Xiaoyan Zhou, Luca Parisi, Sicen Liu, Ziqi Cheng, Hanwen Liang, Mansour Youseffi, Farideh Javid, Renfei Ma

Research output: Contribution to journalArticlepeer-review

Abstract

Motivation: Understanding how signaling networks differ across molecular subgroups of Parkinson's disease (PD) is essential for gaining further mechanistic insights and advancing therapeutic development for the disease. This study introduces an integrative, stratified computational framework to characterize subgroup-specific changes in kinase-transcription factors' (TFs) interactions using transcriptomic profiles. 

Results: Differential expression analysis was leveraged to identify kinases with altered expression across various PD subgroups, while transcription factor activity inferred by multi-sample Virtual Inference of Protein-activity by Enriched Regulon revealed dysregulated transcription relative to controls. Phosphorylation data from SIGNOR 4.0 enabled the construction of kinase-TF subnetworks, which were analysed via pathway enrichment to reveal affected biological pathways. Comparative analyses and modeling revealed both shared and distinct signaling features among PD stratified subgroups.
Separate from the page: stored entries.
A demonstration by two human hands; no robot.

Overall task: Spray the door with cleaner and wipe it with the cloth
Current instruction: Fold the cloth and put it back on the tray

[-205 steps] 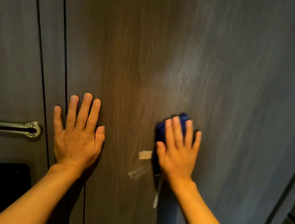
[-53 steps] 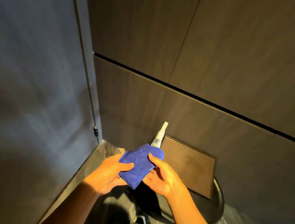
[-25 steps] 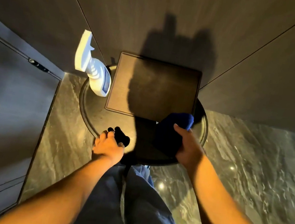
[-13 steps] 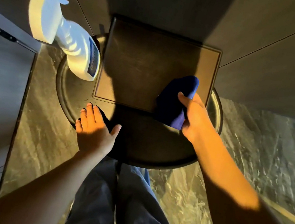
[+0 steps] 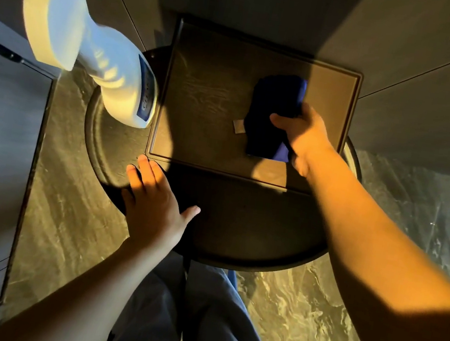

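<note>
Marbled stone flooring (image 5: 66,221) and dark wood-grain wall panels (image 5: 431,71) surround a round dark table (image 5: 251,234) seen from straight above. On the table lies a square dark tray (image 5: 208,102), and on the tray's right half sits the blue cloth (image 5: 275,113), bunched, with a small pale tag at its left edge. The right hand (image 5: 304,136) grips the cloth from the right side, fingers curled round it and thumb pressed on top. Left of the tray, on the table's rim area, stands the white spray bottle (image 5: 91,37), its nozzle looming toward the camera. The left hand (image 5: 155,203) lies flat on the table just in front of the tray's near left corner, fingers spread, holding nothing. Below the table's near edge, blue trouser legs (image 5: 192,322) show.
</note>
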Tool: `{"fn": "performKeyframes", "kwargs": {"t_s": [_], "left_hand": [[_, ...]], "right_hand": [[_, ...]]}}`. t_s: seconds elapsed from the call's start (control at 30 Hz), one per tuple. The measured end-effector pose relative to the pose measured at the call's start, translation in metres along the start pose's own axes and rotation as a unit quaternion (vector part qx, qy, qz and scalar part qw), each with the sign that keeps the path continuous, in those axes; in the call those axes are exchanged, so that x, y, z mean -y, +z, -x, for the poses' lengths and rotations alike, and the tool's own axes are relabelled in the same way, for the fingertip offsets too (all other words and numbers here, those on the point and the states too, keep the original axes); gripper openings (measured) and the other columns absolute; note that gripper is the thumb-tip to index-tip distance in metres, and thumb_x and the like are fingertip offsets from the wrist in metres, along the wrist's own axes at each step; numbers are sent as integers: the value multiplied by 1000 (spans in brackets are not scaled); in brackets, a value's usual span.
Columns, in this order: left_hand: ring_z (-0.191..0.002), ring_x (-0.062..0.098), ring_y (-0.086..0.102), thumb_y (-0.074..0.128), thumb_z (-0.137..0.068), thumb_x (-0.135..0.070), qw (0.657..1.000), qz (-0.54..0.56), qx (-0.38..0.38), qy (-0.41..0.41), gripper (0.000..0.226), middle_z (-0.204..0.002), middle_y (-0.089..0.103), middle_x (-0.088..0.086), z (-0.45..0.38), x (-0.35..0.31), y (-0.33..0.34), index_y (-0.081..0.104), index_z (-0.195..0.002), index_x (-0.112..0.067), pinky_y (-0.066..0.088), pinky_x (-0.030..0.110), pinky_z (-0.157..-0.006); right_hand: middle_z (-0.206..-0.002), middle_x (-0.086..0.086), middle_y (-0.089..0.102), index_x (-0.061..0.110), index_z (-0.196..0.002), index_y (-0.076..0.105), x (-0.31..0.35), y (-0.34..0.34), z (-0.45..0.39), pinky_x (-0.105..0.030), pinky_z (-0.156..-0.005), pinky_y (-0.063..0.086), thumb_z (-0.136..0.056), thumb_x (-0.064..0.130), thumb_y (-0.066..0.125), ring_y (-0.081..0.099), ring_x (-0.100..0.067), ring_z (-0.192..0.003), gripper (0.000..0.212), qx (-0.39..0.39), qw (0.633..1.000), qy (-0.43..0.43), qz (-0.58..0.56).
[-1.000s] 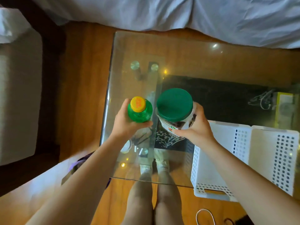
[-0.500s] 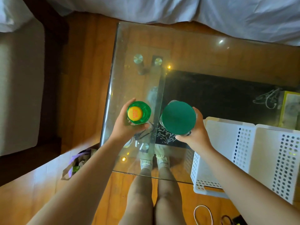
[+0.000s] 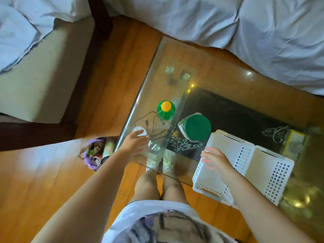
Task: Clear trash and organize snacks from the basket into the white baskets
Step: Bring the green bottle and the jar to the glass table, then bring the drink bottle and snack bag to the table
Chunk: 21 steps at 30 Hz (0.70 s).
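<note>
- Your glass table (image 3: 219, 81) has its left edge running diagonally from the bed down toward your knees, and its near edge crosses just above your feet. The far half of the top is bare, so there is free room there.
- Left of the table lies open wooden floor (image 3: 43, 172), bounded by the dark bed frame.
- Half a second ago you gripped both containers. Now the green bottle (image 3: 165, 109) with its yellow cap stands alone on the glass, and the green-lidded jar (image 3: 197, 128) stands alone too, just beside the far corner of the nearer white basket (image 3: 210, 186).
- Your left hand (image 3: 135, 143) has let go and hovers flat with fingers spread and nothing in it, above the near left table edge, next to a small white round item (image 3: 140, 131) and a tangle of thin black cable (image 3: 152, 127).
- Your right hand (image 3: 214, 159) is loose and unclenched, holding nothing, over the nearer white basket's left wall.
- Both white baskets sit side by side at the table's right; the second white basket (image 3: 278, 181) is farther right. Neither shows anything inside.
- On the floor by the left edge, a purple bag (image 3: 93, 155) holds cans and wrappers.
</note>
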<state>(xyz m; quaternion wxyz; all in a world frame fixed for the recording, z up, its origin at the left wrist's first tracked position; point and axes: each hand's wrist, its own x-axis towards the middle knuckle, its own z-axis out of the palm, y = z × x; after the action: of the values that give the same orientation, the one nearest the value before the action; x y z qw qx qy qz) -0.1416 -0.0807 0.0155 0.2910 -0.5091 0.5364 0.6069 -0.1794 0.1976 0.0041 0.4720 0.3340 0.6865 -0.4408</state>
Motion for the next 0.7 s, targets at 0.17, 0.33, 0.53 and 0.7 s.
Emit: {"fn": "performKeyframes", "kwargs": {"t_s": [0.17,0.33,0.53,0.7], "left_hand": [[-82,17,61,57,-90,-15,989,129,-62,34,28,-91,64,2,66,38,-35,55,-118,-19,43,27,-69],[-74,12,59,54,-91,-18,962,244,-118,23,17,-86,68,-6,135,104,-72,57,-107,-23,39,26,-68],[-69,13,56,48,-95,-17,856,456,-244,-29,25,-90,67,2,209,218,-104,53,-119,-13,33,22,-55],[-111,27,57,45,-98,-23,732,583,-333,-116,36,-127,59,12,257,332,-110,47,-132,-11,45,36,-88]], "right_hand": [[-97,-9,61,10,-126,49,24,16,49,-27,-67,44,-91,15,54,57,-16,-78,35,22,989,-16,148],[-68,-7,51,5,-128,45,65,75,82,-13,-37,28,-93,8,49,42,-10,-43,35,56,958,-62,273],[-68,-5,48,8,-126,45,77,185,140,-17,-44,30,-95,12,47,39,-14,-52,32,146,885,-103,430],[-78,-3,56,11,-123,49,43,296,188,-23,-56,41,-94,15,49,51,-13,-62,30,206,775,-182,570]]}}
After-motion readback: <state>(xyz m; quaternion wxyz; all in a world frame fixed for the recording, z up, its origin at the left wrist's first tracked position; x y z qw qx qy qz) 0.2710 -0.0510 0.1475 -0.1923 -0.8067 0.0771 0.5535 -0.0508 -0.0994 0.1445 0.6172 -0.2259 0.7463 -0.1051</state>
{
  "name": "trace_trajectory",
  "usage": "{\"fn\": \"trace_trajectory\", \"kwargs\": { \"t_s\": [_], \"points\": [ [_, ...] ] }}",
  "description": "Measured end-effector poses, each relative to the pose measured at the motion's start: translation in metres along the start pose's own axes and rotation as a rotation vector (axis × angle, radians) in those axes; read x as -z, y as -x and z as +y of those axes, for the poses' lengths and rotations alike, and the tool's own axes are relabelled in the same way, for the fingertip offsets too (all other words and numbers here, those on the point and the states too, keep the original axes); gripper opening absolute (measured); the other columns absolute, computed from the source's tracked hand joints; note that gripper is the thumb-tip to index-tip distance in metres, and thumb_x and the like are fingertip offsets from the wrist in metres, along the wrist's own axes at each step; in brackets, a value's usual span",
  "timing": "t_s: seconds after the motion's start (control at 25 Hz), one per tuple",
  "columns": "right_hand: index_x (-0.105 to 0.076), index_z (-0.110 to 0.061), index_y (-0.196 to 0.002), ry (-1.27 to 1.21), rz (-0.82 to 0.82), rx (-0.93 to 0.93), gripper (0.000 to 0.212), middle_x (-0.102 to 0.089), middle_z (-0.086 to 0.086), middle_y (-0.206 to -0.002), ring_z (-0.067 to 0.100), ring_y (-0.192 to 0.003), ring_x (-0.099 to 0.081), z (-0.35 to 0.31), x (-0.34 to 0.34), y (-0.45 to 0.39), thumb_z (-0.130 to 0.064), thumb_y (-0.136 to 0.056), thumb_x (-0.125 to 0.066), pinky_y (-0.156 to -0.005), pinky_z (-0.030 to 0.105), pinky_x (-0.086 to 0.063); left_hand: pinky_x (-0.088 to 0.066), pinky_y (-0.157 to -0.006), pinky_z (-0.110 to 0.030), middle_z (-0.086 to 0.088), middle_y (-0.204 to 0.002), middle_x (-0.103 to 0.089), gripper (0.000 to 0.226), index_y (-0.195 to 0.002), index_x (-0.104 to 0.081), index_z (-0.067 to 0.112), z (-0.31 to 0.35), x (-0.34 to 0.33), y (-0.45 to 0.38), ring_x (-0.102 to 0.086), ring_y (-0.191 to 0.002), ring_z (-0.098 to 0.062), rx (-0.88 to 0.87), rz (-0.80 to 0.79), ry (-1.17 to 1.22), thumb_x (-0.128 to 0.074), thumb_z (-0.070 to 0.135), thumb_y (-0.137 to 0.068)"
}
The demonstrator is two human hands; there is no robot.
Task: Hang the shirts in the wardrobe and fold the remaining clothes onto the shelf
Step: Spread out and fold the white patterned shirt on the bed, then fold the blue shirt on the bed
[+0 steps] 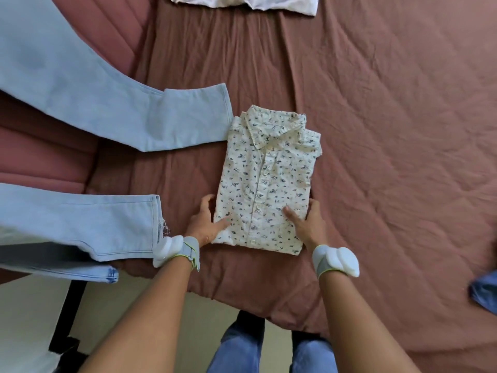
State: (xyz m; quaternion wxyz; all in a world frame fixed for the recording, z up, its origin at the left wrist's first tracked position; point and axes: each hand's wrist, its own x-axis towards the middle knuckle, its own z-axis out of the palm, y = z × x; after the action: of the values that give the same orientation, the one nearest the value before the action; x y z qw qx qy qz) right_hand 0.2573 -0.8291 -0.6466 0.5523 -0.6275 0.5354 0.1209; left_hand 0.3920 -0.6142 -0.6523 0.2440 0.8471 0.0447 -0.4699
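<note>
A cream shirt with a small blue leaf print [269, 179] lies folded into a neat rectangle on the brown bedsheet [376, 130], collar away from me and button placket up. My left hand [207, 220] grips its lower left edge, thumb on top and fingers curled at the side. On the lower right edge my right hand [306, 219] holds the shirt the same way, thumb lying across the cloth. Both wrists wear grey bands with white pods.
Light blue jeans [88, 111] spread across the left side, one leg end close to the shirt's collar, the other by my left wrist. A white garment [250, 2] lies at the far edge. A blue cloth [484, 294] shows at the right. Floor and my legs are below.
</note>
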Motion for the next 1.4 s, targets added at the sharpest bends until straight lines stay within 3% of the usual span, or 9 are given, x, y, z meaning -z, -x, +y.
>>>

A recurring pattern across multiple groups involved STAT family-specific activation downstream of receptor and non-receptor tyrosine kinases, consistently with a conserved inflammatory and pro-survival signaling axis. In contrast, PD_LRRK2 showed selective involvement of immune-metabolic pathways, including AMPK to HNF4A and PAK5 to NF-κB, while PD_GBA and prodromal cohorts were characterized by stress and apoptosis-related mechanisms involving MAPK10 (JNK3), TP53, and hormone receptor pathways (AR and ESR1). Overall, this novel stratified computational framework integrates gene expression, infers subtle TF activity, identifies differentially expressed kinases, and leverages mechanistic interaction data to unveil signaling heterogeneity in PD. Identifying regulators and subgroup-specific network features provides opportunities to inform, influence, and enable the unveiling of novel biomarkers and develop more effective and proactive precision therapeutics.

Original languageEnglish
Article numbervbag059
Number of pages12
JournalBioinformatics Advances
Volume6
Issue number1
Early online date17 Feb 2026
DOIs
Publication statusPublished - 3 Mar 2026

UN SDGs

This output contributes to the following UN Sustainable Development Goals (SDGs)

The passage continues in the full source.